Your objective =
Produce a word-for-word restatement of the lines from the line with "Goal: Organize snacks" to the end of the listing below, inclusive.

Recorded data =
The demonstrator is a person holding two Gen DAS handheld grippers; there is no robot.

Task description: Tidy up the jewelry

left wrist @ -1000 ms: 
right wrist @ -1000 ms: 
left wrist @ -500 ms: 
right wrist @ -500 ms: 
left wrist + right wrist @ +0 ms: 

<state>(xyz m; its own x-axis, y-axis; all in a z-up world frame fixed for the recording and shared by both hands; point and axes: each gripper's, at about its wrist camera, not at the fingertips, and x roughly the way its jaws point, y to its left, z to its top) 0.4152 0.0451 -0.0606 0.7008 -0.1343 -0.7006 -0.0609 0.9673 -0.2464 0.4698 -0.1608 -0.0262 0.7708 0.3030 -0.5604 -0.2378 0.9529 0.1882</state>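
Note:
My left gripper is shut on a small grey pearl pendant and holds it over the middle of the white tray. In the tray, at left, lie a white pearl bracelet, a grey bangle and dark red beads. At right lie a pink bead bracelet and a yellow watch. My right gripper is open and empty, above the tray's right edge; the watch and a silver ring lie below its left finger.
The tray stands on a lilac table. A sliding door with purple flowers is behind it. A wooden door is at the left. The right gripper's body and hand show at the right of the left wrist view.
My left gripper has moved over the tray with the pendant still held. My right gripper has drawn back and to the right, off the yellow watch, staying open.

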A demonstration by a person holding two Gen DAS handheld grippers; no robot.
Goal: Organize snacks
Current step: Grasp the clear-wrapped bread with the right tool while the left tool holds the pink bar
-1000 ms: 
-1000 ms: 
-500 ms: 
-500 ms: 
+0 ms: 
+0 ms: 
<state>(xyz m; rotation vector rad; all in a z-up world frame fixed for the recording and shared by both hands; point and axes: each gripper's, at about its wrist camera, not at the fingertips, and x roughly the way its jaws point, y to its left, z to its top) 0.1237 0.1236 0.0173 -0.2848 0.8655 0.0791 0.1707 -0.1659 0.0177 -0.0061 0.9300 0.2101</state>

Solution to this problem =
Goal: Organize snacks
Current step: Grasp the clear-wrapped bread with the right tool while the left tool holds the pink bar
-1000 ms: 
-1000 ms: 
-500 ms: 
-500 ms: 
+0 ms: 
+0 ms: 
<state>(xyz m; rotation vector rad; all in a z-up world frame fixed for the recording and shared by both hands; point and axes: each gripper's, at about its wrist camera, not at the fingertips, and x roughly the way its jaws point, y to its left, z to its top) 0.1237 0.1236 0.0173 -0.2848 0.8655 0.0791 0.1707 -0.1659 0.0177 -0.0061 0.9300 0.2101</state>

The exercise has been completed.